Do you have a line like this in your cgroup_allowed_devices_file.conf
/dev/nvidia*
?
Relu
On 2020-10-08 16:32, Sajesh Singh wrote:
It seems as though the modules are loaded as when I run lsmod I get
the following:
nvidia_drm 43714 0
nvidia_modeset 1109636 1 nvidia_drm
nvidia_uvm 935322 0
nvidia 20390295 2 nvidia_modeset,nvidia_uvm
Also the nvidia-smi command returns the following:
nvidia-smi
Thu Oct 8 16:31:57 2020
+-----------------------------------------------------------------------------+
| NVIDIA-SMI 440.64.00 Driver Version: 440.64.00 CUDA Version:
10.2 |
|-------------------------------+----------------------+----------------------+
| GPU Name Persistence-M| Bus-Id Disp.A | Volatile
Uncorr.
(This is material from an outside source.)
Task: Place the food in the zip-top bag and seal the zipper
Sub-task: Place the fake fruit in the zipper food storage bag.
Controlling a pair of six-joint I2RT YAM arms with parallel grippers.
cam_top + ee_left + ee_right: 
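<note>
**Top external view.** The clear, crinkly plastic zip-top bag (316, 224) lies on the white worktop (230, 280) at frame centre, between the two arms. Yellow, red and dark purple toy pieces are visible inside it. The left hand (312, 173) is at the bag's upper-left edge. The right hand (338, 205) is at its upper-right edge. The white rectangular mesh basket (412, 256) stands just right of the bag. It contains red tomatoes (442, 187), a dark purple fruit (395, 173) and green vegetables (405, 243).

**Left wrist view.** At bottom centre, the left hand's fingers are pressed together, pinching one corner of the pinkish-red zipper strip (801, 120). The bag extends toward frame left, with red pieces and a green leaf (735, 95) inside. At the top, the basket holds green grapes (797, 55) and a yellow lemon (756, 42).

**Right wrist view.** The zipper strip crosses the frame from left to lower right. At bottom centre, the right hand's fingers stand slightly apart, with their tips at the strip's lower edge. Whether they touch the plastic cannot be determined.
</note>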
ECC |
| Fan Temp Perf Pwr:Usage/Cap| Memory-Usage | GPU-Util Compute M. |
|===============================+======================+======================|
| 0 Quadro M5000 Off | 00000000:02:00.0 Off
| Off |
| 33% 21C P0 45W / 150W | 0MiB / 8126MiB | 0%
Default |
+-------------------------------+----------------------+----------------------+
| 1 Quadro M5000 Off | 00000000:82:00.0 Off
| Off |
| 30% 17C P0 45W / 150W | 0MiB / 8126MiB | 0%
Default |
+-------------------------------+----------------------+----------------------+
+-----------------------------------------------------------------------------+
| Processes: GPU Memory |
| GPU PID Type Process name
Usage |
|=============================================================================|
| No running processes
found |
+-----------------------------------------------------------------------------+
--
-SS-
*From:* slurm-users <slurm-users-boun...@lists.schedmd.com> *On Behalf
Of *Relu Patrascu
*Sent:* Thursday, October 8, 2020 4:26 PM
*To:* slurm-users@lists.schedmd.com
*Subject:* Re: [slurm-users] CUDA environment variable not being set
*EXTERNAL SENDER*
That usually means you don't have the nvidia kernel module loaded,
probably because there's no driver installed.
Relu
On 2020-10-08 14:57, Sajesh Singh wrote:
Slurm 18.08
CentOS 7.7.1908
I have 2 M500 GPUs in a compute node which is defined in the
slurm.conf and gres.conf of the cluster, but if I launch a job
requesting GPUs the environment variable CUDA_VISIBLE_DEVICES Is
never set and I see the following messages in the slurmd.log file:
debug: common_gres_set_env: unable to set env vars, no device
files configured
Has anyone encountered this before?
Thank you,
SS